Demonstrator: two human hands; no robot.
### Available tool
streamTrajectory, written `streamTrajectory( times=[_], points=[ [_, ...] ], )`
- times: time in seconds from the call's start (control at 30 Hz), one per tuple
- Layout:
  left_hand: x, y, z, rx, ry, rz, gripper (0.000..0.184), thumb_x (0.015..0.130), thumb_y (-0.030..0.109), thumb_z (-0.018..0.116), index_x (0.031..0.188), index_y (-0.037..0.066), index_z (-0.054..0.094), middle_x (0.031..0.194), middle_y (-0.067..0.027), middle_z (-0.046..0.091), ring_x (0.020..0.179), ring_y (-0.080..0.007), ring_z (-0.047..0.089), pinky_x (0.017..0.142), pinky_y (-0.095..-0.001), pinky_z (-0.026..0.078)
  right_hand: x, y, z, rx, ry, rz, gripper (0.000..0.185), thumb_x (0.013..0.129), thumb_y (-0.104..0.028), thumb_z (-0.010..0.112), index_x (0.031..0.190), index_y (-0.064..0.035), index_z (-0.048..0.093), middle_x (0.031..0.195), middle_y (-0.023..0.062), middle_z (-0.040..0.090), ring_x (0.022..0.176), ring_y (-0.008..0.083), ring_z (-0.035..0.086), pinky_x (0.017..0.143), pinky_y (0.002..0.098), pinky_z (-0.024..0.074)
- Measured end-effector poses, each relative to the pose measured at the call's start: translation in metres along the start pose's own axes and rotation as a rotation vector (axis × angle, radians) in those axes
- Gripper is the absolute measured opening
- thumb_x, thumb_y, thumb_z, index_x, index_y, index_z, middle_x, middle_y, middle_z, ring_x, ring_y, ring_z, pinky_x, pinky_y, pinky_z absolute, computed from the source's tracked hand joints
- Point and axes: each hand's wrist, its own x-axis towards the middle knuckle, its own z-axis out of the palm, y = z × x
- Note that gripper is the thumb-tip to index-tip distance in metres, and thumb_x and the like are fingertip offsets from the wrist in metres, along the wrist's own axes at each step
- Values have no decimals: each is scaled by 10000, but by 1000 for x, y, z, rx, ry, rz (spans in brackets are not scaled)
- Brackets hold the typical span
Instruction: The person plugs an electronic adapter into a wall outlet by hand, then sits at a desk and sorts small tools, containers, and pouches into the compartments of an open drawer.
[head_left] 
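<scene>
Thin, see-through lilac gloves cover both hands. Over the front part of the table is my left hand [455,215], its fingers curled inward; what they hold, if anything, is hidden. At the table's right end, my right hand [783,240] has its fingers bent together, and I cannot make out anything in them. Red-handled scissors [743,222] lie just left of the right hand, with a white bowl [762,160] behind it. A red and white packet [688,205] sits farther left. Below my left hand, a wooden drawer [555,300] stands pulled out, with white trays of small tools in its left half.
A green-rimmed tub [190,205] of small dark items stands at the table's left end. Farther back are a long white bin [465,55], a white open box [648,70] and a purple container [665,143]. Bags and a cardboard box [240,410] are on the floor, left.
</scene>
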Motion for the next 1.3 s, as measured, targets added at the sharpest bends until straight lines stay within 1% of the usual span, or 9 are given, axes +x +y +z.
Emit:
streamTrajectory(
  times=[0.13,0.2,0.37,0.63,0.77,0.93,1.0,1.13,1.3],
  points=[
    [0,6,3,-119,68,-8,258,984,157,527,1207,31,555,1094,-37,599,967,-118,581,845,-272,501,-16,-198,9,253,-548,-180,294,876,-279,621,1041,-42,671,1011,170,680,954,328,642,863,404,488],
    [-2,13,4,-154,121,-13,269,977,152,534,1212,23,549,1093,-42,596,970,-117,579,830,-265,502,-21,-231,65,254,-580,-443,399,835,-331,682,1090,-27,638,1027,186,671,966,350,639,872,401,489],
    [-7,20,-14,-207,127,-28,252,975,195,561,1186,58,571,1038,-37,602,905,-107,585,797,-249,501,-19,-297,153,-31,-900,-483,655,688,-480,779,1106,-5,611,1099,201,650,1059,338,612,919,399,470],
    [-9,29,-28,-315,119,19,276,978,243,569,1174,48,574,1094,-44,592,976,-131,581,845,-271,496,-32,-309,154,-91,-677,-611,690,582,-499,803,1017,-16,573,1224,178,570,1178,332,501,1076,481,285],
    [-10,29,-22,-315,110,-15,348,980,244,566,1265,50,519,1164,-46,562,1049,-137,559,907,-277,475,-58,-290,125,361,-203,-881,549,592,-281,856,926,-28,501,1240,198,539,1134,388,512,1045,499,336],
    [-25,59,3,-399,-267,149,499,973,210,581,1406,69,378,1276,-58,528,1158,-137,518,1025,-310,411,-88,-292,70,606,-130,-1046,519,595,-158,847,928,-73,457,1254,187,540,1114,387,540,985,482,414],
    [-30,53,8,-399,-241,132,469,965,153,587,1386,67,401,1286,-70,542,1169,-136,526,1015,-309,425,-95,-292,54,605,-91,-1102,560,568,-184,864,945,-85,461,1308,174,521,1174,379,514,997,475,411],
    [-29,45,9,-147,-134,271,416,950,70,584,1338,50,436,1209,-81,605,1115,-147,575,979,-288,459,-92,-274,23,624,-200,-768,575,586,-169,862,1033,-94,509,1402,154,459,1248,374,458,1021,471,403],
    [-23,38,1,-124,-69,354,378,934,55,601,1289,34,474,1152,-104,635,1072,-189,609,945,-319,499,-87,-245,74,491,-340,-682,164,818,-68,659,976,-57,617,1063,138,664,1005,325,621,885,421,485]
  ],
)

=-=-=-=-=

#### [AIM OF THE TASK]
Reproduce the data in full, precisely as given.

#### [RESPONSE]
Demonstrator: two human hands; no robot.
### Available tool
streamTrajectory, written `streamTrajectory( times=[_], points=[ [_, ...] ], )`
- times: time in seconds from the call's start (control at 30 Hz), one per tuple
- Layout:
  left_hand: x, y, z, rx, ry, rz, gripper (0.000..0.184), thumb_x (0.015..0.130), thumb_y (-0.030..0.109), thumb_z (-0.018..0.116), index_x (0.031..0.188), index_y (-0.037..0.066), index_z (-0.054..0.094), middle_x (0.031..0.194), middle_y (-0.067..0.027), middle_z (-0.046..0.091), ring_x (0.020..0.179), ring_y (-0.080..0.007), ring_z (-0.047..0.089), pinky_x (0.017..0.142), pinky_y (-0.095..-0.001), pinky_z (-0.026..0.078)
  right_hand: x, y, z, rx, ry, rz, gripper (0.000..0.185), thumb_x (0.013..0.129), thumb_y (-0.104..0.028), thumb_z (-0.010..0.112), index_x (0.031..0.190), index_y (-0.064..0.035), index_z (-0.048..0.093), middle_x (0.031..0.195), middle_y (-0.023..0.062), middle_z (-0.040..0.090), ring_x (0.022..0.176), ring_y (-0.008..0.083), ring_z (-0.035..0.086), pinky_x (0.017..0.143), pinky_y (0.002..0.098), pinky_z (-0.024..0.074)
- Measured end-effector poses, each relative to the pose measured at the call's start: translation in metres along the start pose's own axes and rotation as a rotation vector (axis × angle, radians) in those axes
- Gripper is the absolute measured opening
- thumb_x, thumb_y, thumb_z, index_x, index_y, index_z, middle_x, middle_y, middle_z, ring_x, ring_y, ring_z, pinky_x, pinky_y, pinky_z absolute, computed from the source's tracked hand joints
- Point and axes: each hand's wrist, its own x-axis towards the middle knuckle, its own z-axis out of the palm, y = z × x
- Note that gripper is the thumb-tip to index-tip distance in metres, and thumb_x and the like are fingertip offsets from the wrist in metres, along the wrist's own axes at each step
- Values have no decimals: each is scaled by 10000, but by 1000 for x, y, z, rx, ry, rz (spans in brackets are not scaled)
- Brackets hold the typical span
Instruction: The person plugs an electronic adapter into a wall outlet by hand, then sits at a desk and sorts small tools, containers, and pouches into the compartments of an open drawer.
[head_left] 
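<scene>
Thin, see-through lilac gloves cover both hands. Over the front part of the table is my left hand [455,215], its fingers curled inward; what they hold, if anything, is hidden. At the table's right end, my right hand [783,240] has its fingers bent together, and I cannot make out anything in them. Red-handled scissors [743,222] lie just left of the right hand, with a white bowl [762,160] behind it. A red and white packet [688,205] sits farther left. Below my left hand, a wooden drawer [555,300] stands pulled out, with white trays of small tools in its left half.
A green-rimmed tub [190,205] of small dark items stands at the table's left end. Farther back are a long white bin [465,55], a white open box [648,70] and a purple container [665,143]. Bags and a cardboard box [240,410] are on the floor, left.
</scene>
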Motion for the next 1.3 s, as measured, targets added at the sharpest bends until straight lines stay within 1% of the usual span, or 9 are given, axes +x +y +z.
Emit:
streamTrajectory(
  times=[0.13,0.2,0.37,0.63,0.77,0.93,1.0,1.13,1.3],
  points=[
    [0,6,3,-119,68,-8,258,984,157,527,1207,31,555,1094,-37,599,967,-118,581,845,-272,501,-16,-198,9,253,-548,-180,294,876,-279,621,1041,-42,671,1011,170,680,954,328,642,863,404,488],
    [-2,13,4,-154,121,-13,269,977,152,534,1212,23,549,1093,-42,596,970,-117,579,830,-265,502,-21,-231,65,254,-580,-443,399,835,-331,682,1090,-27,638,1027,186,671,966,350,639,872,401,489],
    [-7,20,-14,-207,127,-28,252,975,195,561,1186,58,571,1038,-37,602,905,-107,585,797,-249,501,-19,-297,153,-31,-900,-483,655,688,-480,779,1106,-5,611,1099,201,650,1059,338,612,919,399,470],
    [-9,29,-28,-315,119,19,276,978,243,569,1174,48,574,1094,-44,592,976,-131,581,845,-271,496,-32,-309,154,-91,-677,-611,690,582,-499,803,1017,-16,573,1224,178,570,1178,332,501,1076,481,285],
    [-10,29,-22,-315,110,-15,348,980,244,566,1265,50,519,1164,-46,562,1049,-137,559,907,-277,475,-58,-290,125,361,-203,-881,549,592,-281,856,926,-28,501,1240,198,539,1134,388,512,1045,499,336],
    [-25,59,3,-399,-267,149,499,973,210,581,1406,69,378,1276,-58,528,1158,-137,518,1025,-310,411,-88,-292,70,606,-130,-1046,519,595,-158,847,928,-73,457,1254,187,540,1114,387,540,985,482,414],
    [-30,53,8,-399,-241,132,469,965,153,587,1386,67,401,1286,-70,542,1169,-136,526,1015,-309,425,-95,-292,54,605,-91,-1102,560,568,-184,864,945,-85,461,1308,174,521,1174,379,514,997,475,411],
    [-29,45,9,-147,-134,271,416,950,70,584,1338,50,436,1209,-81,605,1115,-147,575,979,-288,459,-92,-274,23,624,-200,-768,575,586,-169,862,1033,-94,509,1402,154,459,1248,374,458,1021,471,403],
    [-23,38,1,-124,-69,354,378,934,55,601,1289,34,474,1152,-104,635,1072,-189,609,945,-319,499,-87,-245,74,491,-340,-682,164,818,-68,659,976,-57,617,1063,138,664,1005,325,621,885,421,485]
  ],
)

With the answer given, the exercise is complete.